Six steps to a successful vegetable garden

By Trisha Gedon
Communications Specialist
Agricultural Communications Services
Oklahoma State University

A thick slice of tomato, picked fresh from the vine, is a great addition to almost any sandwich. Throw on a leaf or two of garden-fresh lettuce and you’ve got yourself a winning combination.

But before you get to enjoy that wonderful taste sensation, there is some work that needs to be done in the garden to help ensure gardeners can grow the tastiest vegetables possible.

The first thing you need to do is choose the site, said David Hillock, Oklahoma State University Cooperative Extension consumer horticulturist.

“You may not have a lot of options in your landscape, but with a few soil modifications, you should be just fine,” Hillock said. “Choose a site that is well drained, gets full sunlight and is away from trees and large shrubs. If you’ve got smaller shrubs in your yard, these can be used for a windbreak. Just make sure they aren’t too tall to block the sun.”

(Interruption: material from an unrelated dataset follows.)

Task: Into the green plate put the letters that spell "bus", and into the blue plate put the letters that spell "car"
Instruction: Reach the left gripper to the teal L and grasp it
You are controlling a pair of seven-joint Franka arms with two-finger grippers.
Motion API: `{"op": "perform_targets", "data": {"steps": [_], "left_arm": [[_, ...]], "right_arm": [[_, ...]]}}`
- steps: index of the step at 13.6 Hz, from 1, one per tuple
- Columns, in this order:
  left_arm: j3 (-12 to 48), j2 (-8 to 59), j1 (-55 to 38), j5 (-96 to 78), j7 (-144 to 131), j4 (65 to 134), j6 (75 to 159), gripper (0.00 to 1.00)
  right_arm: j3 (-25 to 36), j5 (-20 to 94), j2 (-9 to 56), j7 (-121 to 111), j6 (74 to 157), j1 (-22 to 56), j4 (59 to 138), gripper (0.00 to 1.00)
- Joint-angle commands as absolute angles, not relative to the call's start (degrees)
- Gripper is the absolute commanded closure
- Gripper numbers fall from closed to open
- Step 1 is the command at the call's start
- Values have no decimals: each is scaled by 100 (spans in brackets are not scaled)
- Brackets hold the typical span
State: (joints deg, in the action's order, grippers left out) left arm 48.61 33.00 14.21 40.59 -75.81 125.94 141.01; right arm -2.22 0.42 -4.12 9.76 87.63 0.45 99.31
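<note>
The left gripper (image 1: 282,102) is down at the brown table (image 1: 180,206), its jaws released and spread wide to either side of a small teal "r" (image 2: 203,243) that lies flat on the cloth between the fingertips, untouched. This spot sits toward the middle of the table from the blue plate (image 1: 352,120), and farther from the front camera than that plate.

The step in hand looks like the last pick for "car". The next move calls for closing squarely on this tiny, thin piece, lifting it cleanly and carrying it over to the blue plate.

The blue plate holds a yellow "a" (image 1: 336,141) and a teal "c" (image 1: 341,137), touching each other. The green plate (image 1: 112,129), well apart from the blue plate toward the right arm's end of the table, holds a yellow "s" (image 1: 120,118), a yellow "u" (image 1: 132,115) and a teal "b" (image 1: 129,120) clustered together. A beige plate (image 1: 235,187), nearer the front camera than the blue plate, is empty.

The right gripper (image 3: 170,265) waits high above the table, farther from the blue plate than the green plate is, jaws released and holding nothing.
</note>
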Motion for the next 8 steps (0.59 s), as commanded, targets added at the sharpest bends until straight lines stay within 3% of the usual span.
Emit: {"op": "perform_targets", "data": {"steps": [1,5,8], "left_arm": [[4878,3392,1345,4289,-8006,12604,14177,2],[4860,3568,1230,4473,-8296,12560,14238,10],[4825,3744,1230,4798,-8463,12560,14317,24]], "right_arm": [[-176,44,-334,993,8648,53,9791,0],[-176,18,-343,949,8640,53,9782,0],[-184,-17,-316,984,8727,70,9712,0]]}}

As any gardener knows, water is one of the foundation blocks of successful gardening. Make sure the site you select is close to a water source.

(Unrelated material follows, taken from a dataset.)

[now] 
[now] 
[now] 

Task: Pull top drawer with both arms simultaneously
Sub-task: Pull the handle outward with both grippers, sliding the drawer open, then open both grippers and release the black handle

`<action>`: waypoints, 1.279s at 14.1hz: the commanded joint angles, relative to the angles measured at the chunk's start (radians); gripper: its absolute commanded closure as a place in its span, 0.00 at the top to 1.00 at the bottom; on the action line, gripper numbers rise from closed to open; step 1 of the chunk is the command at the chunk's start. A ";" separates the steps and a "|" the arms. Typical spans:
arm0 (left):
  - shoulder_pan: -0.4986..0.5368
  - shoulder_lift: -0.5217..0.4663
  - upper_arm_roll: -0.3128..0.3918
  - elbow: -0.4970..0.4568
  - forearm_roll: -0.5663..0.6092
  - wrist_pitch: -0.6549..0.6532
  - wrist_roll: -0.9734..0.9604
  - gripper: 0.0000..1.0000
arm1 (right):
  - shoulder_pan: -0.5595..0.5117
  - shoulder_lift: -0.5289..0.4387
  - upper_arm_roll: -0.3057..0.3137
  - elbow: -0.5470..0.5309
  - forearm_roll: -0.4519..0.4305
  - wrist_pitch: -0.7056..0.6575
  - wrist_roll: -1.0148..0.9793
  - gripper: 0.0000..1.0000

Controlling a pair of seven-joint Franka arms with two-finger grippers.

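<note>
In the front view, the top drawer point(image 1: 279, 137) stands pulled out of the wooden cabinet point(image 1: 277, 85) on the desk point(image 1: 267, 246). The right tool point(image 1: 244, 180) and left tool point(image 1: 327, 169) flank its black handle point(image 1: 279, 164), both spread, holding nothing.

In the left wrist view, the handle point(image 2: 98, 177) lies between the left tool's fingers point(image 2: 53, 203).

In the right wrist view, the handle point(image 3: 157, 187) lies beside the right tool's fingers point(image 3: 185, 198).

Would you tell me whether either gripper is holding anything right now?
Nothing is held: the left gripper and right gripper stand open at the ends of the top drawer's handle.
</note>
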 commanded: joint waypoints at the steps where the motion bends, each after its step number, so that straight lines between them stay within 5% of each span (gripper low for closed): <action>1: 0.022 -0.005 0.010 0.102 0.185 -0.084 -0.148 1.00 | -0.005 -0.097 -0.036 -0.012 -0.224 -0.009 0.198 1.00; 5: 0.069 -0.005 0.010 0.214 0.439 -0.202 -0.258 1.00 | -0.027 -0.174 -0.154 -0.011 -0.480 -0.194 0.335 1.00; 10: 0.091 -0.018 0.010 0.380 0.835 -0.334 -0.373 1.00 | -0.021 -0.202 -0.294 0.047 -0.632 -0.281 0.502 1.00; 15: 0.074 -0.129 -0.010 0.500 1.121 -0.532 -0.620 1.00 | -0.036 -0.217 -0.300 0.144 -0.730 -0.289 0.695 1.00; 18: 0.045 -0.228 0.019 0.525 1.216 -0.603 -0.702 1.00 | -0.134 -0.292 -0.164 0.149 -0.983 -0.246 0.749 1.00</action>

Once you’ve got the site picked out, sit down and think about what you want to grow. Be sure to consider the length of time from planting to harvest and group like crops together. Remember to plan appropriate spacing between rows so there will be plenty of room to access the plants for harvest. Some gardeners may want to consider putting in raised beds so plant access is easier.

“Once you’ve decided where to put your garden and what to plant in it, it’s time to prep your soil. It’s always good to add organic matter to your soil,” he said. “If you’ve got clay soil, add 3 to 4 inches of organic matter and incorporate it into the soil. Well-prepared soils will help your seeds germinate quicker, it’s easier to set your plants and it reduces the work of planting and caring for your crops.”

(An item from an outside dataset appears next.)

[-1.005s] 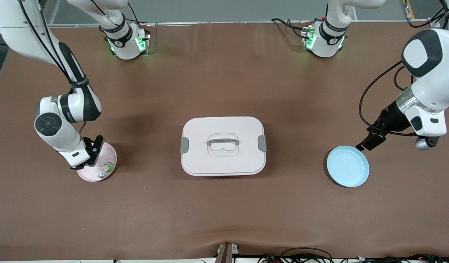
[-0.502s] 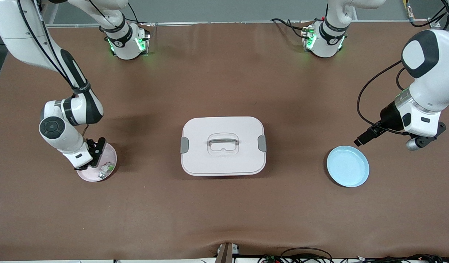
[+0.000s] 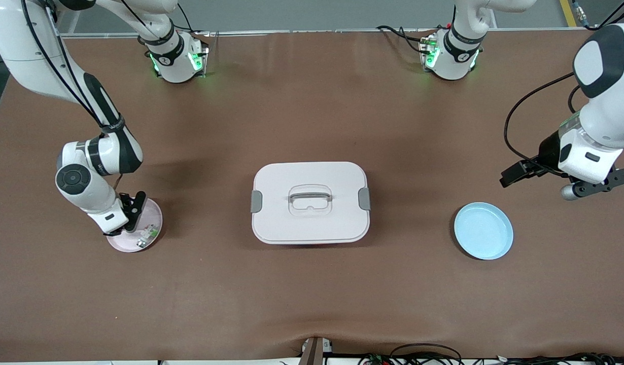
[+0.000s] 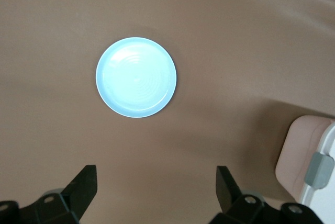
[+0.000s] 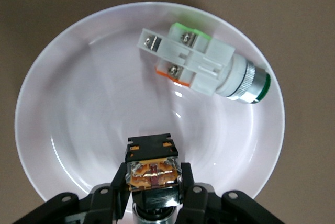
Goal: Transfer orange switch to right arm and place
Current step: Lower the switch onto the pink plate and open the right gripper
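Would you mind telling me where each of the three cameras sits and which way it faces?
Front view: high across the table, facing both arms' bases; shows the lidded box, pink plate and blue plate.
Left wrist view: on the left arm's wrist, looking down past the open left gripper at the blue plate.
Right wrist view: on the right arm's wrist, looking down at the pink plate; the right gripper is shut on the orange switch, beside the white-and-green component.
Front and left wrist views share the blue plate.
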Tool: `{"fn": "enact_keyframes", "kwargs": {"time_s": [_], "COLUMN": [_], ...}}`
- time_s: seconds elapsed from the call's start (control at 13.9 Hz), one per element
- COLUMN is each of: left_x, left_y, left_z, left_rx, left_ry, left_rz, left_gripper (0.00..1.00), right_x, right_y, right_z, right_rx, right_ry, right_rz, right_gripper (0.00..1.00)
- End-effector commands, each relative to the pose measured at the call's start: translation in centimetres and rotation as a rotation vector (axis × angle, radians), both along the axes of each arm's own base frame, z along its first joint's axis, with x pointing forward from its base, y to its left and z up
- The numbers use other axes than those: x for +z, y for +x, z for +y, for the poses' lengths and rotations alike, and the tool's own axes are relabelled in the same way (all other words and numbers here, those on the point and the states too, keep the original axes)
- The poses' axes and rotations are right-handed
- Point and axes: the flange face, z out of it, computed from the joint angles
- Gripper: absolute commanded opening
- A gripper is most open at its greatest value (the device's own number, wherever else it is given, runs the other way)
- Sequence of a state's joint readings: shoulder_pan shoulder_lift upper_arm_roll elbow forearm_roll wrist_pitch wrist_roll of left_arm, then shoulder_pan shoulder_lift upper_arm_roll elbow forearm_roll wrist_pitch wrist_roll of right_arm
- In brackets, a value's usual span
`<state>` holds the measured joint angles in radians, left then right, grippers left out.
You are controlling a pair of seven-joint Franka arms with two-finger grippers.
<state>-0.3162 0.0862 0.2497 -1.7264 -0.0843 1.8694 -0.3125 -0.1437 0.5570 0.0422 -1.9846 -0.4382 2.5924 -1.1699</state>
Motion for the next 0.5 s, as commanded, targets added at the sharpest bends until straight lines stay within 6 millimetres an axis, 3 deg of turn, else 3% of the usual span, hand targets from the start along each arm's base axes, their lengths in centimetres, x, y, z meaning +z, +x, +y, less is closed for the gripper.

Gardeners may want to consider getting a soil test done to determine the nutrient content and pH. This will help you figure out what kind of fertilizer requirements you might have. Contact your local OSU Cooperative Extension office for assistance with soil testing.

Hillock said he knows gardeners can get a little anxious when spring gardening season rolls around, but stresses the importance of proper planting at the proper time.

“This is the fourth step in vegetable garden planning. Gardening can take a lot of work, so you don’t want to jeopardize your efforts by planting at the wrong time,” he said. “Proper spacing, plant depth and moisture all play key roles in successful gardening. If you’re setting transplants, make sure to handle them carefully, set them at the proper depth, use a starter solution and protect the plants from unexpected cold and wind.”

Water is a key element for successful gardening and is step number five in this six-step process. Oklahoma heat and high winds can quickly dry out your vegetable beds, so proper watering is essential. Apply 1 to 2 inches at each watering. It is a good idea to make use of mulches in an effort to make the watering process more efficient. Mulch helps keep the soil from drying out so quickly, as well as controls weeds and helps with erosion.

“Some things are beyond our control, but we do have an upper hand when it comes to controlling pests in the garden. The first thing gardeners should do while still in the planning process, is to select resistant varieties,” Hillock said. “It can be pretty discouraging to nurture along those blossoming zucchini plants, only later to discover they’re infected with squash bugs.”

He also suggests buying treated seeds or treat your own, as well as using a spray program.

Contact your local OSU Cooperative Extension office for more information, or visit osufacts.okstate.edu and search for HLA-6004 Oklahoma Garden Planning Guide.

A well-planned, properly managed garden can provide your family with an abundance of flavorful, high quality fresh vegetables from spring through fall.

“There’s nothing quite like the taste of fresh produce right off the vine or plant,” Hillock said. “The flavor of peak freshness makes the planning, watering, weeding and general care of the garden more than worth the effort.”